Retrieval metrics should not be isolated from generation outcomes. A retriever that looks strong offline but feeds noisy evidence to the generator may still fail the user task. The best evaluation pipeline measures both retrieval quality (recall, nDCG) and end-to-end answer quality (factual accuracy, citation correctness, user satisfaction).

Measure retrieval and generation together. A retriever with perfect recall but poor ranking still produces poor answers.
Python Example
import numpy as np

def recall_at_k(retrieved_ids, relevant_ids, k):
    """Fraction of relevant docs found in top-k retrieved."""
    top_k = set(retrieved_ids[:k])
    relevant = set(relevant_ids)
    return len(top_k & relevant) / max(len(relevant), 1)

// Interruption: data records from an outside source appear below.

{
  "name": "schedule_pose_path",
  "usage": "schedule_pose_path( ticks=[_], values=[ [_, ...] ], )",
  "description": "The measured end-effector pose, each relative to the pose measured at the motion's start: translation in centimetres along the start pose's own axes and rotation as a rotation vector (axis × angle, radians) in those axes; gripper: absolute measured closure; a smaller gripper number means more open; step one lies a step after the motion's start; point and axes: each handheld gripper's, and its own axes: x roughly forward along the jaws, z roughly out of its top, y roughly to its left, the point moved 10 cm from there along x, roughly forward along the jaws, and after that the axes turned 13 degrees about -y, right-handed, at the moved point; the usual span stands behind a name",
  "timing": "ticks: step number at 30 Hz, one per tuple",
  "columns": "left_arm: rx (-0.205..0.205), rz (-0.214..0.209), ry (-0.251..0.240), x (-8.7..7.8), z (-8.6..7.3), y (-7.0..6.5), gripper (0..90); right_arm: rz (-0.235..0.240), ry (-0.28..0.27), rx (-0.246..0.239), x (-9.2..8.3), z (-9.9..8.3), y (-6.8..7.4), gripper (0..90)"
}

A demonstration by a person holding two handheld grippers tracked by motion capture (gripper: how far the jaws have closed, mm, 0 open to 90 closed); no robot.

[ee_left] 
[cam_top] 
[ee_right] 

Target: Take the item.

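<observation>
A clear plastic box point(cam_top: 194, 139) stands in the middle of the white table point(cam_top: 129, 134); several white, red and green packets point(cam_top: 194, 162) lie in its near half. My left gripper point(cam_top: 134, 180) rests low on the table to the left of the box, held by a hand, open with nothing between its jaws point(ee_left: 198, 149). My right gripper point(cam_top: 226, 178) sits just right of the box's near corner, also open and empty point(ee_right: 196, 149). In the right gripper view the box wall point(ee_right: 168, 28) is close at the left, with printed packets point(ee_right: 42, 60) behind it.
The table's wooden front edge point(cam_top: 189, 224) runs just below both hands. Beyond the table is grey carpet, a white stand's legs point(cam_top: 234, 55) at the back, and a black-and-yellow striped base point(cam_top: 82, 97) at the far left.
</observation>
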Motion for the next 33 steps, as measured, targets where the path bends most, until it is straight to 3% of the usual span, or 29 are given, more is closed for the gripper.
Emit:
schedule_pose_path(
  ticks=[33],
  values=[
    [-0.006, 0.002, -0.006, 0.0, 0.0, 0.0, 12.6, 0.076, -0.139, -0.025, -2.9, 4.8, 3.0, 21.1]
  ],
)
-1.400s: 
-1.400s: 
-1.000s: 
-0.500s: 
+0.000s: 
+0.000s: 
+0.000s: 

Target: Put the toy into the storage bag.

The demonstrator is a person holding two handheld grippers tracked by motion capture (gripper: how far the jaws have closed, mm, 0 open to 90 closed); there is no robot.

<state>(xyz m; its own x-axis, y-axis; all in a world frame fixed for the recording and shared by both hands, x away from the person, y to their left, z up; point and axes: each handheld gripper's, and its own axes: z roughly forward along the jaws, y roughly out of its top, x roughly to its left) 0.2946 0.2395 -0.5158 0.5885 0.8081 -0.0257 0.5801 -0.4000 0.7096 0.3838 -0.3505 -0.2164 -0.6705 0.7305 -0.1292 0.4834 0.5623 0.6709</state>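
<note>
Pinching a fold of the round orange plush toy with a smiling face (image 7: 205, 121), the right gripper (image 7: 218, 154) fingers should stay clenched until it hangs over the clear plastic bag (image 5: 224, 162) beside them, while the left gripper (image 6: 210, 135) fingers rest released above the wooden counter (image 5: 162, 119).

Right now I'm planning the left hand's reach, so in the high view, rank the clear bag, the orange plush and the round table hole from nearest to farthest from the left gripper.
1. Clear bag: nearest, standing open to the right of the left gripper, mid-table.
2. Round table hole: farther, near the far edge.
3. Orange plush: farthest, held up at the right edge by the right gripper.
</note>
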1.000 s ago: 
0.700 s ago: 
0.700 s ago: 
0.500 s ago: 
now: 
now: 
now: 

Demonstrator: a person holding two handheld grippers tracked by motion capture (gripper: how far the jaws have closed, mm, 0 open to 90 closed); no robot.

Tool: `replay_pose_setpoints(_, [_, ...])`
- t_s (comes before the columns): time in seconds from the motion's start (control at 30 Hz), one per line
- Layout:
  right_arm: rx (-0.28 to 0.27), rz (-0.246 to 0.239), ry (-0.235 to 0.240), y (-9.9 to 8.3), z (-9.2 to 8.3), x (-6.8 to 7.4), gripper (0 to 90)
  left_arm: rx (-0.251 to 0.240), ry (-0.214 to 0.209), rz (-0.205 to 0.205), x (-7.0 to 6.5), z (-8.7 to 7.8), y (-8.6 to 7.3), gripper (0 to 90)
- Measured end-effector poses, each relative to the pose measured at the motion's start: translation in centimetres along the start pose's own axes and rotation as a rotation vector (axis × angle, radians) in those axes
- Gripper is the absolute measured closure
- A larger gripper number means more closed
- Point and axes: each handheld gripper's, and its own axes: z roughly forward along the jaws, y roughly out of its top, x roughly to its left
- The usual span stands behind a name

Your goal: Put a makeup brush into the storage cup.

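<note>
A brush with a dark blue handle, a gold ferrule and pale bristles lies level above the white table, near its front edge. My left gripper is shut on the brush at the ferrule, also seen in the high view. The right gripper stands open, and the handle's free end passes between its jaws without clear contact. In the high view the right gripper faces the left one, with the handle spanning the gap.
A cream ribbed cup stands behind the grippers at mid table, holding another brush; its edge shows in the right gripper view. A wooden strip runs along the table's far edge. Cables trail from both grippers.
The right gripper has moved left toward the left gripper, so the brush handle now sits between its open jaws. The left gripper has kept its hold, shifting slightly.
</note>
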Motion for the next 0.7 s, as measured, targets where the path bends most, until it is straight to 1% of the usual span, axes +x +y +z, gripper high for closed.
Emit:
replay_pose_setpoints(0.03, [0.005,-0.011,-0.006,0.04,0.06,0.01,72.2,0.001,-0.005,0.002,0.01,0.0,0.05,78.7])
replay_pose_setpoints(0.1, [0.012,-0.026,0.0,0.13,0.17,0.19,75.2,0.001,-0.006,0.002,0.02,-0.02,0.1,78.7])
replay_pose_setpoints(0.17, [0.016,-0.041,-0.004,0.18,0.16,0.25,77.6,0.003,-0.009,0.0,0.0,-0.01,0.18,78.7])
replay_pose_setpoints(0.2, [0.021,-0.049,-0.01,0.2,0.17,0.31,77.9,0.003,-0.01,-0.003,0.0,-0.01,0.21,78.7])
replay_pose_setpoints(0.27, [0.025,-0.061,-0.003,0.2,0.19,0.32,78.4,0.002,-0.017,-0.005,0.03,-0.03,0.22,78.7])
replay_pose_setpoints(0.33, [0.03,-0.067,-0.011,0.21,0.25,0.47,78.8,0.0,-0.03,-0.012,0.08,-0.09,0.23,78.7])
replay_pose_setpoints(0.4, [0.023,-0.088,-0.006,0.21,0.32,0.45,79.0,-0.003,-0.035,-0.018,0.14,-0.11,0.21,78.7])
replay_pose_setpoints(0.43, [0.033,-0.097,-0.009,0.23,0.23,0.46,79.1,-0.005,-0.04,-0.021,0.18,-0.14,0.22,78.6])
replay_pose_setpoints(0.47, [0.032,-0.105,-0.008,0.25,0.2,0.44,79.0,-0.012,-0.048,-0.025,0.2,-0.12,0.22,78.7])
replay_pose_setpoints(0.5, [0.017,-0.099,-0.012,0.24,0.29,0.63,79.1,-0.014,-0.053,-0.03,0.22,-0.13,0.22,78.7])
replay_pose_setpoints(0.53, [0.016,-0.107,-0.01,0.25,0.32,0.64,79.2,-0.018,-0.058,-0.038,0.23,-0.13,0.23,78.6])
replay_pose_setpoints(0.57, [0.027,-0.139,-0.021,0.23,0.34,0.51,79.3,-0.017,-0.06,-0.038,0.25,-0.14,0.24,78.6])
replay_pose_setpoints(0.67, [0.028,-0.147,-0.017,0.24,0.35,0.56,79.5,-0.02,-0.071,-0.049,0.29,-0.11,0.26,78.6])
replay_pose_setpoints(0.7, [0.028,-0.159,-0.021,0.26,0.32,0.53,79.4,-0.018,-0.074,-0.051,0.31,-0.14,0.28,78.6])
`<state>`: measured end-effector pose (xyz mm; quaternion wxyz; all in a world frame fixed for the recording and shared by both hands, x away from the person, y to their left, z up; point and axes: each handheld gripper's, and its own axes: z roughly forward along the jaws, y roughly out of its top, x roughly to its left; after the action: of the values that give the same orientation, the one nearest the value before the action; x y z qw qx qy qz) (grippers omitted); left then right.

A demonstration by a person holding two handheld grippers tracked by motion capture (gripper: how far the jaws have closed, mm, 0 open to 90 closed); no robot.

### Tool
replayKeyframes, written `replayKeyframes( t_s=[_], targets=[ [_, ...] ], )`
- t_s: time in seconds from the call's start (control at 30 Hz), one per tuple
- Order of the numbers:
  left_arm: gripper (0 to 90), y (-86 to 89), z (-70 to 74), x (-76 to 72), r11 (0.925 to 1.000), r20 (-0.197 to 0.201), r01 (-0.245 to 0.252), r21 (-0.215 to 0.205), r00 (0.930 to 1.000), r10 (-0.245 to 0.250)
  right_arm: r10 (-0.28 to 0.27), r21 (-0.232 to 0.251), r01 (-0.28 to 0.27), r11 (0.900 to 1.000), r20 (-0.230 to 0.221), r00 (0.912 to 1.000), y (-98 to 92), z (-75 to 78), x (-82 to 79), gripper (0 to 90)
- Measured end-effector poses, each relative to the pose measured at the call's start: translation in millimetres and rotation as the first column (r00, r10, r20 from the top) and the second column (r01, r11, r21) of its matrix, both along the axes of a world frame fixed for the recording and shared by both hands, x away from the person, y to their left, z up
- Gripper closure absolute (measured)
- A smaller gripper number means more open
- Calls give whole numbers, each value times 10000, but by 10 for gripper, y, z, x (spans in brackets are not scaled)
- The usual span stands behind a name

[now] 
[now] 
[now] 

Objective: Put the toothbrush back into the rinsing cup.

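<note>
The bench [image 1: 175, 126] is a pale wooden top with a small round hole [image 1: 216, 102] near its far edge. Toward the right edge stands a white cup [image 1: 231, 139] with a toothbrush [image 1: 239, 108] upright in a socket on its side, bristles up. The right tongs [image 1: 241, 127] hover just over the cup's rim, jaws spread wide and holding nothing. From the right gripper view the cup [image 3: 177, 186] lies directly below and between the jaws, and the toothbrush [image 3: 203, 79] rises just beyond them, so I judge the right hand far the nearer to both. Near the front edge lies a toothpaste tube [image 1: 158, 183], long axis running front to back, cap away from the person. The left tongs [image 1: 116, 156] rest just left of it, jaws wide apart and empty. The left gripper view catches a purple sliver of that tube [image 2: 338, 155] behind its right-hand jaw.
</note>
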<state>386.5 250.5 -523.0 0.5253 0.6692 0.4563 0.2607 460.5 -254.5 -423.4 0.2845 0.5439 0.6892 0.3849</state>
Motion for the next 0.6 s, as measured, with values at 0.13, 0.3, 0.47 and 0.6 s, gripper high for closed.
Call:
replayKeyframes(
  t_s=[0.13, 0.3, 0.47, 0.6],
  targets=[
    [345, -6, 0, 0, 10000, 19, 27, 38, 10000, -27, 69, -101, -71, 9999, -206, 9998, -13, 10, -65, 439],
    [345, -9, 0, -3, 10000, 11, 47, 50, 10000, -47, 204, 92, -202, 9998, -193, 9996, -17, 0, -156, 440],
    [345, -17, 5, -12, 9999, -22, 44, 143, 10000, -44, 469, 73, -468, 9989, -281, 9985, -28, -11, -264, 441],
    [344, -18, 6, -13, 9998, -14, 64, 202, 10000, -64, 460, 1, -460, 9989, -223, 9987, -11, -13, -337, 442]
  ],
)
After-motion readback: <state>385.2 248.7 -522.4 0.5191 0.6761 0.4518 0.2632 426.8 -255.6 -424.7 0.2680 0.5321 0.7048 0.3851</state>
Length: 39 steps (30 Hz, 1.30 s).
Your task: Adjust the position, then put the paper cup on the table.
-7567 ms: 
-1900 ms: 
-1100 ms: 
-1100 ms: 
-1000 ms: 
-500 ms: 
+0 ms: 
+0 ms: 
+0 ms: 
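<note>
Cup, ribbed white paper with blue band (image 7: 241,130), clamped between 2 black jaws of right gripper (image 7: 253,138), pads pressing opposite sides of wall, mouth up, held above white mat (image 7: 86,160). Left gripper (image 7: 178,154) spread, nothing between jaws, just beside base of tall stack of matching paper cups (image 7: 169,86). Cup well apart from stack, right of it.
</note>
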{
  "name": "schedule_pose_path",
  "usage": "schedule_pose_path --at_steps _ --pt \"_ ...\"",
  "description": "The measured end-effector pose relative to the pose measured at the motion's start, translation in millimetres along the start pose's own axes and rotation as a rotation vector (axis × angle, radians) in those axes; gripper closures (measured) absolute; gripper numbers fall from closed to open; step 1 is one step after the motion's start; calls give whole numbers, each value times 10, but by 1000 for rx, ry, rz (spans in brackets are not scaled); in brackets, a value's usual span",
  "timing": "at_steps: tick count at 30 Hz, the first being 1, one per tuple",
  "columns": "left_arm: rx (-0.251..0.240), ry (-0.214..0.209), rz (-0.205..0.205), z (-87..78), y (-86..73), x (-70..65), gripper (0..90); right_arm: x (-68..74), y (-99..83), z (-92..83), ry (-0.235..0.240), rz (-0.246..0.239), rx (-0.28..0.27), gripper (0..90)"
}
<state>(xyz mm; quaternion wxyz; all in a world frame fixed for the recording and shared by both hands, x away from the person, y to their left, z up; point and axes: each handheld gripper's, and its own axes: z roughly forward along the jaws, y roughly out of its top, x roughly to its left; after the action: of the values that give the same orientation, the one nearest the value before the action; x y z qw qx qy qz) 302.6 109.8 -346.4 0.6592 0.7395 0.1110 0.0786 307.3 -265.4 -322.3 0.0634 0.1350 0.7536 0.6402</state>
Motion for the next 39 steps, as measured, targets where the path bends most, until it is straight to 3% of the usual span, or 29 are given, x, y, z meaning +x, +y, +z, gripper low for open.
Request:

def mrr(retrieved_ids, relevant_ids):
    """Mean Reciprocal Rank: 1/position of first relevant result."""
    relevant = set(relevant_ids)
    for i, doc_id in enumerate(retrieved_ids):
        if doc_id in relevant:
            return 1.0 / (i + 1)
    return 0.0

def ndcg_at_k(retrieved_ids, relevant_ids, k):
    """Normalized Discounted Cumulative Gain at k."""
    relevant = set(relevant_ids)
    dcg = sum(
        (1.0 if retrieved_ids[i] in relevant else 0.0) / np.log2(i + 2)
        for i in range(min(k, len(retrieved_ids)))
    )
    ideal = sum(
        1.0 / np.log2(i + 2)
        for i in range(min(k, len(relevant_ids)))
    )
    return dcg / max(ideal, 1e-10)

# Example evaluation
retrieved = ["d3", "d7", "d1", "d5", "d2"]
relevant = ["d1", "d3"]

print(f"Recall@5: {recall_at_k(retrieved, relevant, 5):.2f}")
print(f"MRR:      {mrr(retrieved, relevant):.2f}")
print(f"nDCG@5:   {ndcg_at_k(retrieved, relevant, 5):.2f}")
Follow-up Questions
How do you build an evaluation dataset for retrieval?
Start with real user queries from logs. Have annotators mark which documents are relevant for each query. Start small (50-100 queries with 5-10 relevance judgments each) and grow over time. LLMs can help generate candidate relevance labels, but human verification is essential for the final dataset.
What is a good Recall@10 target for RAG?
For most RAG applications, Recall@10 above 0.85 is a reasonable target. Below 0.7, you will see frequent "I don't have enough information" responses or hallucinations. Above 0.95, you are likely in good shape and should focus on ranking quality (nDCG, MRR) rather than recall.
How do you detect retrieval regressions in production?
Build a regression test suite of critical queries with known relevant documents. Run this suite automatically after every index update, embedding model change, or chunking modification. Alert when metrics drop below baseline. Also monitor user signals: increased "thumbs down" or "not helpful" feedback often indicates retrieval degradation.